* TASK DESCRIPTION
Only the pictures are dropped. Restate each line below word for word.

* DATA EXTRACT
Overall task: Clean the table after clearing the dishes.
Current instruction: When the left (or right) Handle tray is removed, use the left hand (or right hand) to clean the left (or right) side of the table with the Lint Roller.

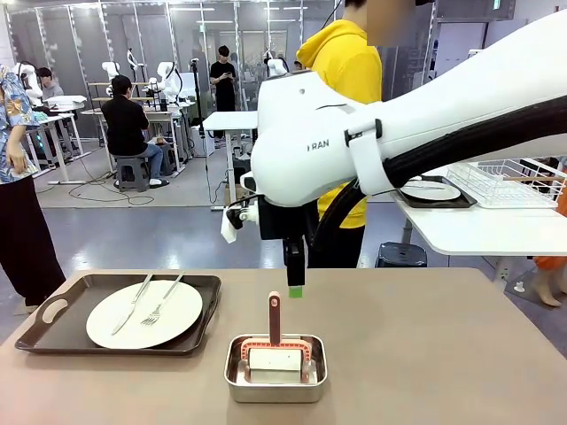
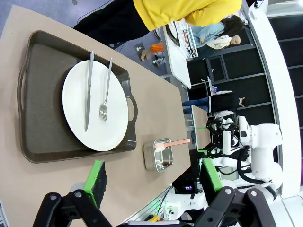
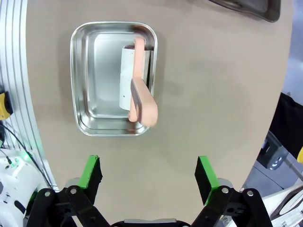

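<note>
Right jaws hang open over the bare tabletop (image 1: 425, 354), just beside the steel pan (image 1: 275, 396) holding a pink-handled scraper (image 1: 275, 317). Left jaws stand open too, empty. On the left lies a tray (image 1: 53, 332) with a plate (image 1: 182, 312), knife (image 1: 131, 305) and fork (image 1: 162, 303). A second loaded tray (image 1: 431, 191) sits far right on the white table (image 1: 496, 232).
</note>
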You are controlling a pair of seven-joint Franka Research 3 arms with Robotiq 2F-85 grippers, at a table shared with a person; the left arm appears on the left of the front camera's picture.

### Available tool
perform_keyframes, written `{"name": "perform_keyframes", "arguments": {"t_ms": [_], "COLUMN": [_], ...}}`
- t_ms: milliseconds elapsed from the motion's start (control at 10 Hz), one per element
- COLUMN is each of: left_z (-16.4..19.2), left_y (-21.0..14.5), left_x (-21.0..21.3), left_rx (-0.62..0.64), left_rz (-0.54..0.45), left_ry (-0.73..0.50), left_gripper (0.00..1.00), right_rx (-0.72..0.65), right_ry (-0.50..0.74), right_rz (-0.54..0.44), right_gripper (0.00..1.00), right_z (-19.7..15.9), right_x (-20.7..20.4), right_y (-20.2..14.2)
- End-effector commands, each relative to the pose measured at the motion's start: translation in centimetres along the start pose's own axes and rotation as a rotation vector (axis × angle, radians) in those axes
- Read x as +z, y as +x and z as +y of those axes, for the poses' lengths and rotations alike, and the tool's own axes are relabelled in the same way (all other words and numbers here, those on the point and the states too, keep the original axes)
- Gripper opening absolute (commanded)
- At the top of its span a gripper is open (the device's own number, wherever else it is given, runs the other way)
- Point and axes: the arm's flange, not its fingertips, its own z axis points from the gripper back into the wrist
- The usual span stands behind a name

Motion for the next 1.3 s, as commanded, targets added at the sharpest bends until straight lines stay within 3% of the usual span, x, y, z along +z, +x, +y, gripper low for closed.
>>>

* RESPONSE
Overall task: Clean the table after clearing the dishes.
Current instruction: When the left (or right) Handle tray is removed, use the left hand (or right hand) to clean the left (or right) side of the table with the Lint Roller.


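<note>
Right jaws hang open over the bare tabletop (image 1: 425, 354), just beside the steel pan (image 1: 275, 396) holding a pink-handled scraper (image 1: 275, 317). Left jaws stand open too, empty. On the left lies a tray (image 1: 53, 332) with a plate (image 1: 182, 312), knife (image 1: 131, 305) and fork (image 1: 162, 303). A second loaded tray (image 1: 431, 191) sits far right on the white table (image 1: 496, 232).
</note>
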You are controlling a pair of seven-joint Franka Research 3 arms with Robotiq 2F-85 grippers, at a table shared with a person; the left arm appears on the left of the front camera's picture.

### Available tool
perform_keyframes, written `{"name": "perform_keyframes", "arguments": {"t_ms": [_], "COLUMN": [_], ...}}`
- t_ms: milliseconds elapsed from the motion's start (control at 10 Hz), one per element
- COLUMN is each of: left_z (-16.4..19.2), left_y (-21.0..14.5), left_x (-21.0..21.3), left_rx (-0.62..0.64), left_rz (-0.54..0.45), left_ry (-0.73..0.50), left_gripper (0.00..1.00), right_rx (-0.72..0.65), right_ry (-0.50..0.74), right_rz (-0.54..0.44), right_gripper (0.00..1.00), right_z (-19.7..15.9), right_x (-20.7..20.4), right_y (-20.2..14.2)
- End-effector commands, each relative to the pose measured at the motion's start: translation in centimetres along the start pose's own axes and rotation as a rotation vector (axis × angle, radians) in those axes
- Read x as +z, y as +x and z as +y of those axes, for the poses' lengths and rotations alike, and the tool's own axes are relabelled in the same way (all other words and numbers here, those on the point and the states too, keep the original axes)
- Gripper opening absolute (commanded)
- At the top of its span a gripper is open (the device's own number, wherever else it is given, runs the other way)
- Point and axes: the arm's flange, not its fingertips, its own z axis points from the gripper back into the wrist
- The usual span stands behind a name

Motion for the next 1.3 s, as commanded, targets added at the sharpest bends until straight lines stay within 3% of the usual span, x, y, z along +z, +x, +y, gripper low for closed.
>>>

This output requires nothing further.